Friday, 20 April 2012
Assisted suicide: Margo MacDonald tries again
A recent letter to The Scotsman alerted me to the fact that MSP Margo MacDonald's continued attempt to introduce medically sanctioned killing into Scotland has reached a new stage. Her proposed Member's Bill (analogous to a Private Member's Bill at Westminster) is currently out for consultation and the period for this ends on 30 April.
Whether this constant rumbling from MacDonald turns into a real legislative threat will doubtless depend on the legislative timetable for the current Scottish Parliament and whether MSPs have the stomach for returning so quickly to a matter that was so recently put before them and so thoroughly chewed over. But putting aside the immediacy of the threat, the proposal (found here) if anything represents a more damaging proposal than her previous effort.

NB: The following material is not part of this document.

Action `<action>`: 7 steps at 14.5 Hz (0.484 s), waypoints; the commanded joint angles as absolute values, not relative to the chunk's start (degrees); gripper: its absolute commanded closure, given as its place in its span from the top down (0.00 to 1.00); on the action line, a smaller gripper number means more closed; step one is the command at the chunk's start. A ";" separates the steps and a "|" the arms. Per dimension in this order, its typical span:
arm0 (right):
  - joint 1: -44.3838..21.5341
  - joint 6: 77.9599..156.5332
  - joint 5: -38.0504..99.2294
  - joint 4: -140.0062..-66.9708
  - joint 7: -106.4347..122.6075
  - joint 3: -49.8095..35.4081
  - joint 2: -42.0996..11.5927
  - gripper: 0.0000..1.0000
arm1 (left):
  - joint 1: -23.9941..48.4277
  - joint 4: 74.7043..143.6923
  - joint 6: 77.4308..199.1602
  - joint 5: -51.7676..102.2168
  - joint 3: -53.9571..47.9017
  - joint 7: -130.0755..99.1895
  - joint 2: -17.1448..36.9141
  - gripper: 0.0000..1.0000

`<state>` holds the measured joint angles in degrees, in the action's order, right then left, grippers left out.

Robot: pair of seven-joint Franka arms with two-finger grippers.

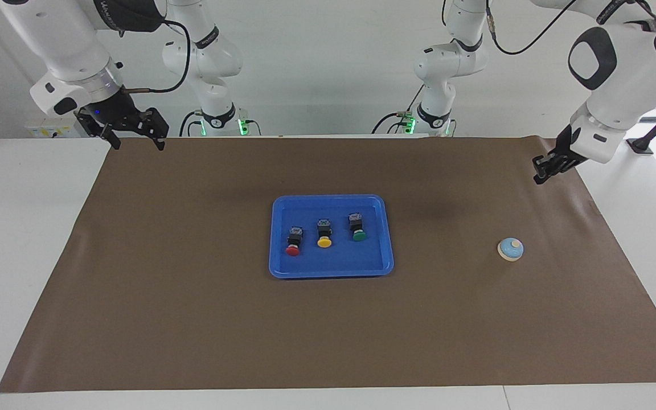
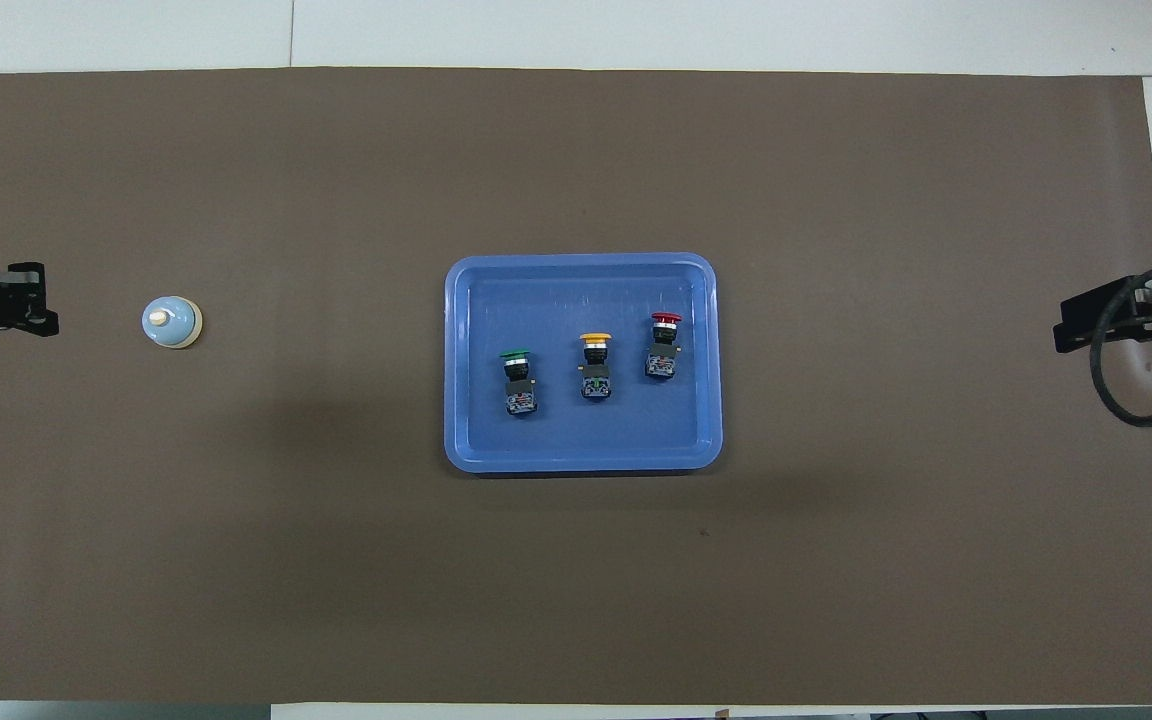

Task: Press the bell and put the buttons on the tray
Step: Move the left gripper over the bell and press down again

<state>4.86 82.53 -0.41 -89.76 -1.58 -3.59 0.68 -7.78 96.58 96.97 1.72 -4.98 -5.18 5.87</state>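
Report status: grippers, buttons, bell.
Left gripper over mat near bell, not touching; right gripper open, waiting. Red, yellow, green button in tray. Nothing in the way.

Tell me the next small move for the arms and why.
Probably bring the left gripper down onto the bell to press its knob. All three buttons already lie in the tray, the bell stands untouched at the left arm's end, and the right gripper waits at its own end.
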 commanded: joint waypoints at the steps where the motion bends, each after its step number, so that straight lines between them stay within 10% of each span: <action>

There is only one restriction on killing which was not found in the previous Bill (which was roundly defeated when introduced in 2010): the disabled rather than the terminally ill will no longer be directly included (p13 of the Consultation). (This appears to be simply an attempt to buy off the disabled lobby who rightly objected previously to being encouraged to drop dead as soon as possible. As MacDonald seems to believe that the only people objecting to her previous Bill were faith based groups and the disabled ('Those with faith
based objections and some groups representing disabled people were deeply opposed
to any move towards legalisation of assisted suicide' (p6)) this presumably leaves just us Sky Fairy worshipping nutters against the advance of reasonableness and everything being all right. (Never mind that (eg) the British Medical Asssociation also opposed assisted dying.))
Apart from this further restriction, everything else in the current proposal (apart from some purely formal paperwork) amounts to a liberalization of the previously defeated Bill:
1) There will no longer be a need for psychiatric assessment of competence (p11).
2) Non medically qualified people will also be allowed to become 'facilitators' of death (p17).
All in all, this is nothing more than a repackaging of the old Bill. Those of us who objected to the previous one (eg) on the ground that it amounted to a creeping institutionalization of killing as a treatment option will object even more strongly to the current proposal. Those who believe that the ability to kill off inconvenient people represents an advance in civilization will support it as a stepping stone towards their Brave New World.